TASK GOAL » In the data below, which lines hold "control"? Copy every one.

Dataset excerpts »
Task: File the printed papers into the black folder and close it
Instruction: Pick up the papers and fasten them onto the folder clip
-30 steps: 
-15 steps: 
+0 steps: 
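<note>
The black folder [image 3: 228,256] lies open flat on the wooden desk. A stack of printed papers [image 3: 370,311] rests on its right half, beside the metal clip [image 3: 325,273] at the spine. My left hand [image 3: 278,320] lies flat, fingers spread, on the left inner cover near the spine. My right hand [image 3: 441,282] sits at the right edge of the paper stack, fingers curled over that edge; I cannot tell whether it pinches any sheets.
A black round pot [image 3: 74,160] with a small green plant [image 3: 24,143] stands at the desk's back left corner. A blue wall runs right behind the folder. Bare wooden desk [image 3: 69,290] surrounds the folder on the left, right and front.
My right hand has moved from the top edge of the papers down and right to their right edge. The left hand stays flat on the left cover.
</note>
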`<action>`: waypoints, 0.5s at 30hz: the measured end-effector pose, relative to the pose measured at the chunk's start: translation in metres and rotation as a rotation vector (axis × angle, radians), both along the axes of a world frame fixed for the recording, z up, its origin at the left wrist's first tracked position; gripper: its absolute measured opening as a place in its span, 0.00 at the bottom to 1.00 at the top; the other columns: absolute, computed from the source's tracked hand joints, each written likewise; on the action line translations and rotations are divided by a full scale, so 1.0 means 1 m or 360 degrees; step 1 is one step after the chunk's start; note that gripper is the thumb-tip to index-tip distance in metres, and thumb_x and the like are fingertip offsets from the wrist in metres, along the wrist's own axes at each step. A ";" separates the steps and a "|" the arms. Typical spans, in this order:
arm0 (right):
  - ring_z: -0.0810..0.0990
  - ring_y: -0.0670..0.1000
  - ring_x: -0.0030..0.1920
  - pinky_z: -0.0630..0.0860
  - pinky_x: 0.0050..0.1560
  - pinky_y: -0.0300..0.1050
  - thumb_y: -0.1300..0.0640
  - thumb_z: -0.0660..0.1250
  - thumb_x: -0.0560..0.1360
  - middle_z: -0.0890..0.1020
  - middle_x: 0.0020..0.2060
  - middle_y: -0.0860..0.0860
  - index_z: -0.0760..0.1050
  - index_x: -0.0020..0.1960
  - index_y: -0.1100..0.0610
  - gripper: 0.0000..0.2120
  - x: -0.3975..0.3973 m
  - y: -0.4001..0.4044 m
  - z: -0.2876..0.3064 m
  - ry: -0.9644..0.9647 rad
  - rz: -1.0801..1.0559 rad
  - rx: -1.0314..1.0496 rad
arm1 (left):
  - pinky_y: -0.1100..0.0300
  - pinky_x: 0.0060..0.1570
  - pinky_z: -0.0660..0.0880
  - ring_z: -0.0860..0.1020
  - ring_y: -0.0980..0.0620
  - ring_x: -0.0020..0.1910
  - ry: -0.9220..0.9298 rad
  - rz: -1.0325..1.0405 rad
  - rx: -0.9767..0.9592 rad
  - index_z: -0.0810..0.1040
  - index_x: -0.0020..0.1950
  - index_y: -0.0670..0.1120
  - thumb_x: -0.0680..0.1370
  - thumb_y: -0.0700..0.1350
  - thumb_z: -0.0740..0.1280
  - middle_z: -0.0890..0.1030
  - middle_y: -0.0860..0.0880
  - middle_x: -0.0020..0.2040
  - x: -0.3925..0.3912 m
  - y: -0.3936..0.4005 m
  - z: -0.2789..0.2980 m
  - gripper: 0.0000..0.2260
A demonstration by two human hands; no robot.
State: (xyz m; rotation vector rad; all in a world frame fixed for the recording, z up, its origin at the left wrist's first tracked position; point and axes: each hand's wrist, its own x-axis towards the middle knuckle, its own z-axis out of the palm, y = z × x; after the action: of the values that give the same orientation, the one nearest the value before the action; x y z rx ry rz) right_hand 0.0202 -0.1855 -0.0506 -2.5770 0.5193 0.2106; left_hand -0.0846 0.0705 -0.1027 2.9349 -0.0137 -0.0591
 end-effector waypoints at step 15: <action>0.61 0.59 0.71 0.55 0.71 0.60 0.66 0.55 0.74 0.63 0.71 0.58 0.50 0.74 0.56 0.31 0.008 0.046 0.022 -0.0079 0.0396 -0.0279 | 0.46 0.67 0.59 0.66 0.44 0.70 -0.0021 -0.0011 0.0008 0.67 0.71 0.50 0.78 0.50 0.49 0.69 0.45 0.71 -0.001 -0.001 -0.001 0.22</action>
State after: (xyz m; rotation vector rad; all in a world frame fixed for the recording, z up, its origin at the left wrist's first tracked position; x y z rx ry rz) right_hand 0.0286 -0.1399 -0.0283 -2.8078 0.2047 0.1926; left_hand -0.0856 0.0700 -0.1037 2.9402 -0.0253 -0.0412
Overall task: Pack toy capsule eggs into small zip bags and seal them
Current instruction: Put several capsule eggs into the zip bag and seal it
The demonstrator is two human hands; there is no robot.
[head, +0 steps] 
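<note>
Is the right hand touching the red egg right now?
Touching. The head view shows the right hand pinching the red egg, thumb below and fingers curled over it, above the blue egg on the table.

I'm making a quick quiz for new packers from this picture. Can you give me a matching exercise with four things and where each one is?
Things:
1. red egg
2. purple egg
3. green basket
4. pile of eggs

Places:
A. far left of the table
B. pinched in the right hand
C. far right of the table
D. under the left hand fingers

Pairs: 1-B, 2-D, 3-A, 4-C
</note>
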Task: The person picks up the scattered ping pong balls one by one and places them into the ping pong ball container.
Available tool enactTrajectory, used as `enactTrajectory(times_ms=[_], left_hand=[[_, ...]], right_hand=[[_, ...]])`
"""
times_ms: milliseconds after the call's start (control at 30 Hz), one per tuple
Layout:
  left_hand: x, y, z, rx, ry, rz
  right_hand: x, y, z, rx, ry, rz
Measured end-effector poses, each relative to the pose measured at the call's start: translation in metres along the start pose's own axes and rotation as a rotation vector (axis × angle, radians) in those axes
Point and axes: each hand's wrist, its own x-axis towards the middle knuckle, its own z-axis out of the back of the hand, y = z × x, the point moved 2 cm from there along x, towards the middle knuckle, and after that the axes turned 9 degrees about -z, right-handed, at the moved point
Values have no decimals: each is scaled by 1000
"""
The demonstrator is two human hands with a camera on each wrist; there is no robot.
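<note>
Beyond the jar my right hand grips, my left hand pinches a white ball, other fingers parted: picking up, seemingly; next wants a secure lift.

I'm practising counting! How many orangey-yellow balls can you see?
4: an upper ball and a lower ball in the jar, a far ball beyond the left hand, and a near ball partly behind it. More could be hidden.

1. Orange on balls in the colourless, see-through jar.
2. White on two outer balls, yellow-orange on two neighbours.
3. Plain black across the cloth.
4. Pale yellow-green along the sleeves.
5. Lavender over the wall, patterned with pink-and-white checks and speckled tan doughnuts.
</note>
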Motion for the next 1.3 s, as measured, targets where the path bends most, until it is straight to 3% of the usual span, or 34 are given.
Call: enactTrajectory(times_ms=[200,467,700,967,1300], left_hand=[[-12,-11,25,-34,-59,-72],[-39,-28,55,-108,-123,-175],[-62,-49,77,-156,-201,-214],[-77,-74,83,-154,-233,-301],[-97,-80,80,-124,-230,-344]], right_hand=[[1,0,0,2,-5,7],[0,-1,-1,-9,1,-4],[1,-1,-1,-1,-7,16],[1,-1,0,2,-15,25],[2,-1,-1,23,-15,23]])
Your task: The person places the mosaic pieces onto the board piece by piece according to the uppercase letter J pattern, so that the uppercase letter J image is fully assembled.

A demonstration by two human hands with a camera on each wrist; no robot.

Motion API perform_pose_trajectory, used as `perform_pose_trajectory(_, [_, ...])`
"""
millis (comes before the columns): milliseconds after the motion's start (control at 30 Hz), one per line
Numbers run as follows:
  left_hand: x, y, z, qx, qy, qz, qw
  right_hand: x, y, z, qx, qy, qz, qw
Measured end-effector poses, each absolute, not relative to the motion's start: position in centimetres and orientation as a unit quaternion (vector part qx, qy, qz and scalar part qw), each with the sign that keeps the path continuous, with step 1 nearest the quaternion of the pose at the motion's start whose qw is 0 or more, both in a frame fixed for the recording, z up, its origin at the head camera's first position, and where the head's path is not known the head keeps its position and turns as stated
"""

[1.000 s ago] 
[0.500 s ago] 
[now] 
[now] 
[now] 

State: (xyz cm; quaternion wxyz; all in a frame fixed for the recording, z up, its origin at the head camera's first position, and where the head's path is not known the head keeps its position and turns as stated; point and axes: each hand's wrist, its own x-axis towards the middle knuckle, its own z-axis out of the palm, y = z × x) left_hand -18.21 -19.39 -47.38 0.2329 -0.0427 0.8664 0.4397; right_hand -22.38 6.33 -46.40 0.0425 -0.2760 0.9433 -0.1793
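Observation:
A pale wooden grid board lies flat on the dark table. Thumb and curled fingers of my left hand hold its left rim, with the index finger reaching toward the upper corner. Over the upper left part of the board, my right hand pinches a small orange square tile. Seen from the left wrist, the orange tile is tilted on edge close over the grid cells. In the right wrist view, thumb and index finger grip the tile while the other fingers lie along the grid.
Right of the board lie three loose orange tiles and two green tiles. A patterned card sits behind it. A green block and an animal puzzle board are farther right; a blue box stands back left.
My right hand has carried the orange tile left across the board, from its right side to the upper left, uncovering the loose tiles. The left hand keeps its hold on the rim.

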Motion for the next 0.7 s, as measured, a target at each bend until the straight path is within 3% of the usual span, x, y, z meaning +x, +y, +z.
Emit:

TASK ANSWER »
times_ms: milliseconds after the call's start (control at 30 Hz), one per tuple
millis (comes before the columns): milliseconds after the motion's start (control at 30 Hz), one per line

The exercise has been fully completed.